» TASK BRIEF
The expected output is exactly the lines below, starting at the line with "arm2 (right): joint" and ending at the line with "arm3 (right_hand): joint", both included; no other line belongs in it.

» SOURCE MATERIAL
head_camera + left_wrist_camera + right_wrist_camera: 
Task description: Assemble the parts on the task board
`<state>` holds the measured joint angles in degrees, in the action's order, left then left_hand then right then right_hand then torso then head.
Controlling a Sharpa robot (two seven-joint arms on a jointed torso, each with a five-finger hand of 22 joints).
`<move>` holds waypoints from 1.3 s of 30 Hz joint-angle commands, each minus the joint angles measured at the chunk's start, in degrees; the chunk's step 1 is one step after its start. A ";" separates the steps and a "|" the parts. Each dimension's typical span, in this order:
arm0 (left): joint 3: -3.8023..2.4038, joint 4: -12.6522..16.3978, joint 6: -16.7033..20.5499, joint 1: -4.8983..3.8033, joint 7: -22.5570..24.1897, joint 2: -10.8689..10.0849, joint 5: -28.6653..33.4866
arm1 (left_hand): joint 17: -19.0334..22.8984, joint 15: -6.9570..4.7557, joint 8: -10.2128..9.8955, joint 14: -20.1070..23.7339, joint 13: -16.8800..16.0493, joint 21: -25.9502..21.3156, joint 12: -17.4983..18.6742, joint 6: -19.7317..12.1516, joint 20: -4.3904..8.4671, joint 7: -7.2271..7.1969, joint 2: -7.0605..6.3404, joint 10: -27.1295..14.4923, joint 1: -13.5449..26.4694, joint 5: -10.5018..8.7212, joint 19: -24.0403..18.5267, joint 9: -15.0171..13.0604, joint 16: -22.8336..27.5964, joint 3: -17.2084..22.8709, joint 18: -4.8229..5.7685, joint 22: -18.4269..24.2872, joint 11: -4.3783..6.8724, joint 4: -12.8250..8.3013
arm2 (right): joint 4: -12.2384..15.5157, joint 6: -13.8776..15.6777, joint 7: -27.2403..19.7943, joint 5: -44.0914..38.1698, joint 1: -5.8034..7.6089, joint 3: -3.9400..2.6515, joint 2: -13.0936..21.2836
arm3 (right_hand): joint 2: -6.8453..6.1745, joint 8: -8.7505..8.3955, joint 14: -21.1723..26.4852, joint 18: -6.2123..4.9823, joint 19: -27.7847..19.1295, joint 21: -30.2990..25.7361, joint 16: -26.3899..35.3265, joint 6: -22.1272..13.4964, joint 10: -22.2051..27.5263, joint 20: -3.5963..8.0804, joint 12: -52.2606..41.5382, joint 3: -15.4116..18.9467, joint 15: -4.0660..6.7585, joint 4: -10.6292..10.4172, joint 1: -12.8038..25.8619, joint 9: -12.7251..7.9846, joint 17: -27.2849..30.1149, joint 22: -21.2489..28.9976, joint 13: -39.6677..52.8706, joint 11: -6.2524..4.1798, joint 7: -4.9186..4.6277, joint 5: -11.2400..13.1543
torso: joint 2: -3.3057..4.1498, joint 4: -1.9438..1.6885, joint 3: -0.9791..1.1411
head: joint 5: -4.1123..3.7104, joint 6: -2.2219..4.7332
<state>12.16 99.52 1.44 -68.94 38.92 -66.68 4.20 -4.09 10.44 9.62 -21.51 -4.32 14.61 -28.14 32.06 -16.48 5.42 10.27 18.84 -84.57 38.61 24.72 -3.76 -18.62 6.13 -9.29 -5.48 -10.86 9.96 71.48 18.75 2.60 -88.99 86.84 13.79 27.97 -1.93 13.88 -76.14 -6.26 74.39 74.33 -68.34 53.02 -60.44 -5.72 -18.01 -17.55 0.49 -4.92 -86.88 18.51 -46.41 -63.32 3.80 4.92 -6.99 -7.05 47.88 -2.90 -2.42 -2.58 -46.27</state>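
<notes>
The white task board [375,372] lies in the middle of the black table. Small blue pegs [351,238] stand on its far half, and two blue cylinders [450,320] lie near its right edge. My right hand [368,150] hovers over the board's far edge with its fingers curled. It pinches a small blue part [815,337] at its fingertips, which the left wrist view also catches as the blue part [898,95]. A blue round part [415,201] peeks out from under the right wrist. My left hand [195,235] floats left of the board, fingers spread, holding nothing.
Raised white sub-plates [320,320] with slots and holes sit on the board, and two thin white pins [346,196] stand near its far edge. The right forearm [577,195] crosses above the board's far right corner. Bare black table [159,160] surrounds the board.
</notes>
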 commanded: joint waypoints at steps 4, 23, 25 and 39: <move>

» TASK SOLUTION
arm2 (right): joint 4: -12.2384..15.5157, joint 6: -13.8776..15.6777, joint 7: -27.2403..19.7943, joint 5: -44.0914..38.1698, joint 1: -5.8034..7.6089, joint 3: -3.9400..2.6515, joint 2: -13.0936..21.2836
arm3 (right_hand): joint 2: -6.8453..6.1745, joint 8: -8.7505..8.3955, joint 14: -21.1723..26.4852, joint 18: -6.2123..4.9823, joint 19: -27.7847..19.1295, joint 21: -30.2990..25.7361, joint 16: -26.3899..35.3265, joint 6: -22.1272..13.4964, joint 10: -22.2051..27.5263, joint 20: -3.5963..8.0804, joint 12: -52.2606..41.5382, joint 3: -15.4116..18.9467, joint 15: -4.0660..6.7585, joint 4: -10.6292..10.4172, joint 1: -12.8038..25.8619, joint 9: -12.7251..7.9846, joint 17: -27.2849..30.1149, joint 22: -21.2489..28.9976, joint 13: -39.6677..52.8706, joint 11: -6.2524..4.1798, joint 7: -4.9186..4.6277, joint 5: -11.2400..13.1543

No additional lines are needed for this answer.